Take the material below and extract the lines from the one with "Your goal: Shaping" through the one with "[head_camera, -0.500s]", word for word, without pictures.

§ **Input for this task**
********************

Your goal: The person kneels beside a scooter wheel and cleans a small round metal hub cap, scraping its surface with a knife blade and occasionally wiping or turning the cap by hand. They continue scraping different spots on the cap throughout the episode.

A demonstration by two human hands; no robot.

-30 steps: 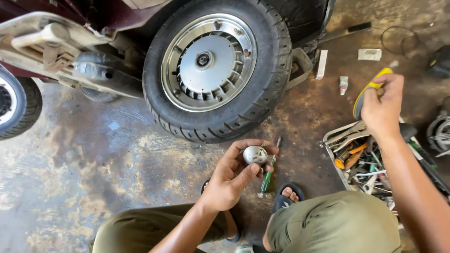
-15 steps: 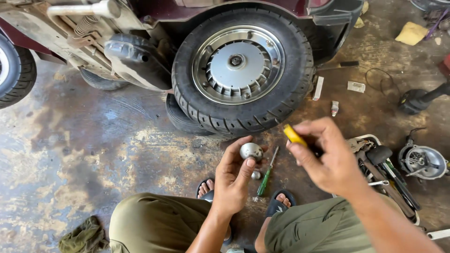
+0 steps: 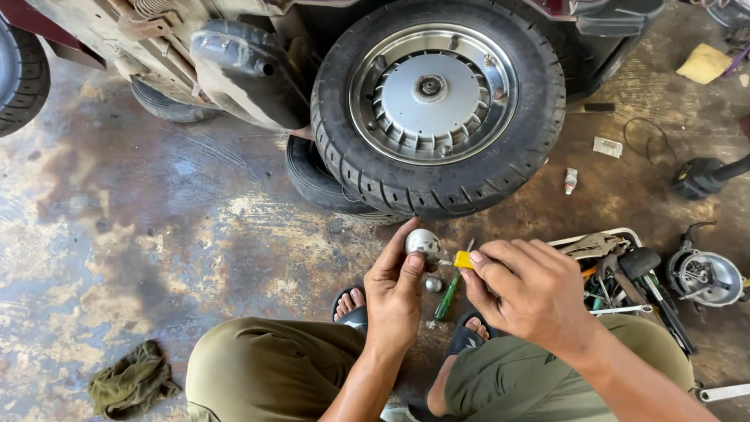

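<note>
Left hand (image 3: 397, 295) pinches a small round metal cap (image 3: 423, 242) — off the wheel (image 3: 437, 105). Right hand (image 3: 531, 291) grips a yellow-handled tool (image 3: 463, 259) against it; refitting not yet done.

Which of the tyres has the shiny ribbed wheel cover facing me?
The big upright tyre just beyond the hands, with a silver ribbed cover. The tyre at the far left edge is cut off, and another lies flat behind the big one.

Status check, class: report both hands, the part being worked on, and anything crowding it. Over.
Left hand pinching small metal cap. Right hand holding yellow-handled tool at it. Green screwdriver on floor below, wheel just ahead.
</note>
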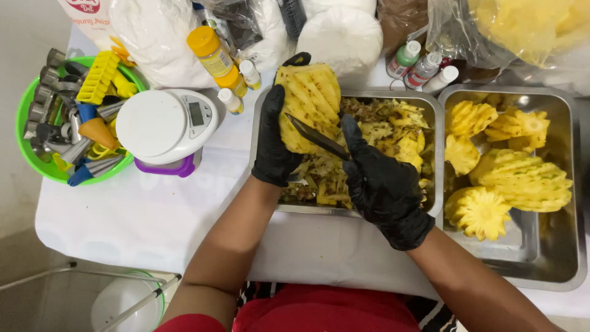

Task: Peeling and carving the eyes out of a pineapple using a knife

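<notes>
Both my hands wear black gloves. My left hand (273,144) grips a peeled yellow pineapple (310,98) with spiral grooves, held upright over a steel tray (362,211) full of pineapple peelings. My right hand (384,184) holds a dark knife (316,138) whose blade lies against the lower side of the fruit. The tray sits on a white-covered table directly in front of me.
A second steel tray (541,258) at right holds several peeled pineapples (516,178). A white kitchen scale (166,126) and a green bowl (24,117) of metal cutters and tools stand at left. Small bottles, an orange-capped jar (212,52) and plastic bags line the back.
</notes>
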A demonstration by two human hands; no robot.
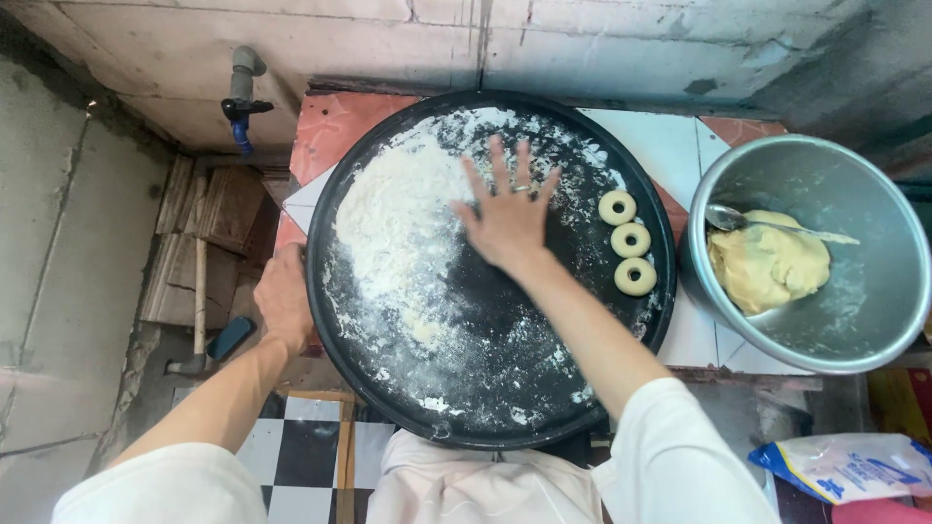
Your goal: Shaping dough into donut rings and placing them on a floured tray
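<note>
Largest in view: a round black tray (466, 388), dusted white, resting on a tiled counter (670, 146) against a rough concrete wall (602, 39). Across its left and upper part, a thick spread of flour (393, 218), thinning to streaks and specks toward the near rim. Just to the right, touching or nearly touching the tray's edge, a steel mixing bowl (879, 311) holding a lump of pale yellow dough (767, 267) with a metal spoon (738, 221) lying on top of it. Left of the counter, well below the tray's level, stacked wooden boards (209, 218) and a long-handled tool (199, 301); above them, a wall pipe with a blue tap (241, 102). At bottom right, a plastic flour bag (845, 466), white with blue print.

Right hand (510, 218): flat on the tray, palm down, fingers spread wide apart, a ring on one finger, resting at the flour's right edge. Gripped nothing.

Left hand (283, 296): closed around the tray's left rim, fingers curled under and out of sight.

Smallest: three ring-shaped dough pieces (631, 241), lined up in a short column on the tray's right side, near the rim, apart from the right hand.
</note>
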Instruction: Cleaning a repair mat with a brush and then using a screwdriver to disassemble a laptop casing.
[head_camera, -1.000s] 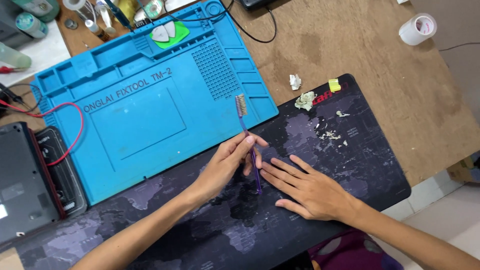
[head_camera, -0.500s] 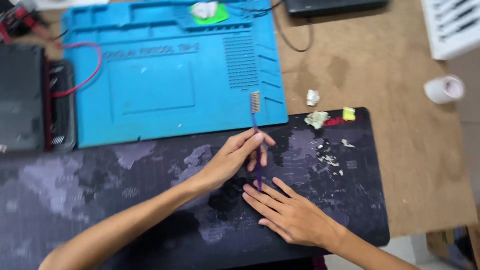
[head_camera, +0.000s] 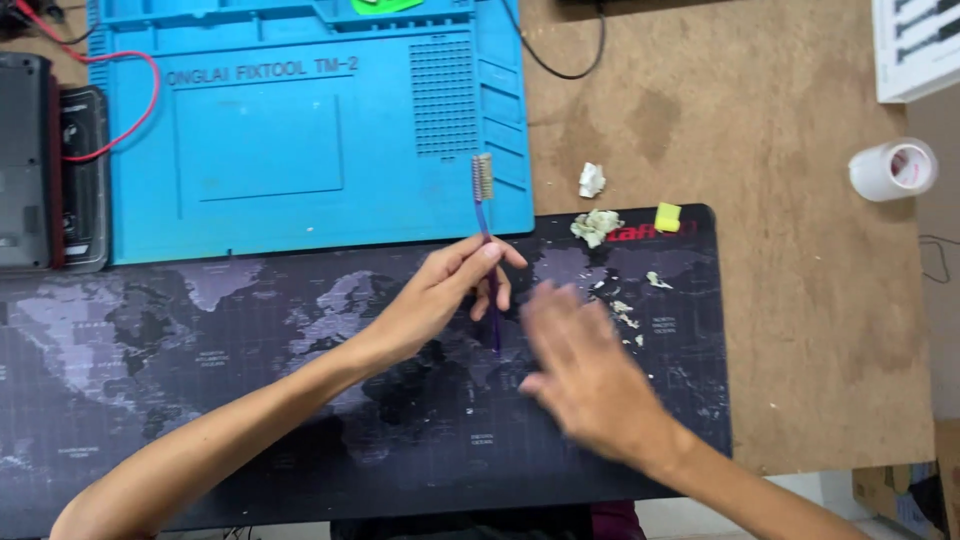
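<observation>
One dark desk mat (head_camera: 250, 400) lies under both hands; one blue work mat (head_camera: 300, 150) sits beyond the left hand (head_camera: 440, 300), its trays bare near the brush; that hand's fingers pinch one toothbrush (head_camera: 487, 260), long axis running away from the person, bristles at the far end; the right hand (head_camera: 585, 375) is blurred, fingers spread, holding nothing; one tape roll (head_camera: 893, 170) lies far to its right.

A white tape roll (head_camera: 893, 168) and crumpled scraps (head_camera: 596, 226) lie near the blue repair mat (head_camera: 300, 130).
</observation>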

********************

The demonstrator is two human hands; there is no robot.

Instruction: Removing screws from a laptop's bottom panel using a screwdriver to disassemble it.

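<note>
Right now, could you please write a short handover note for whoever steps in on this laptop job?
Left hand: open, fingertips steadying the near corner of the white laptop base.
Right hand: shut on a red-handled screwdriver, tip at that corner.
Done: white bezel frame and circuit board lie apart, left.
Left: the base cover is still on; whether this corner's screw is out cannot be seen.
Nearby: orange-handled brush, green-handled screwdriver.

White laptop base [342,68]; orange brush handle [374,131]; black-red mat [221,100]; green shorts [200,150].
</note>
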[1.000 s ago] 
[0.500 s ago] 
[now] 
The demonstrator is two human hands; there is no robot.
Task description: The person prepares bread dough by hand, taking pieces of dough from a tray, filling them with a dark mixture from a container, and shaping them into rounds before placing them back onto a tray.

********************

§ **Exercise answer**
Your goal: Shaping dough into donut rings and placing them on a floured tray
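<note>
Largest in view: a round black tray (466, 388), dusted white, resting on a tiled counter (670, 146) against a rough concrete wall (602, 39). Across its left and upper part, a thick spread of flour (393, 218), thinning to streaks and specks toward the near rim. Just to the right, touching or nearly touching the tray's edge, a steel mixing bowl (879, 311) holding a lump of pale yellow dough (767, 267) with a metal spoon (738, 221) lying on top of it. Left of the counter, well below the tray's level, stacked wooden boards (209, 218) and a long-handled tool (199, 301); above them, a wall pipe with a blue tap (241, 102). At bottom right, a plastic flour bag (845, 466), white with blue print.

Right hand (510, 218): flat on the tray, palm down, fingers spread wide apart, a ring on one finger, resting at the flour's right edge. Gripped nothing.

Left hand (283, 296): closed around the tray's left rim, fingers curled under and out of sight.

Smallest: three ring-shaped dough pieces (631, 241), lined up in a short column on the tray's right side, near the rim, apart from the right hand.
</note>
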Instruction: Cleaning a repair mat with a brush and then using a screwdriver to disassemble a laptop casing.
[head_camera, -1.000s] 
[head_camera, -0.500s] 

There is no more to this answer.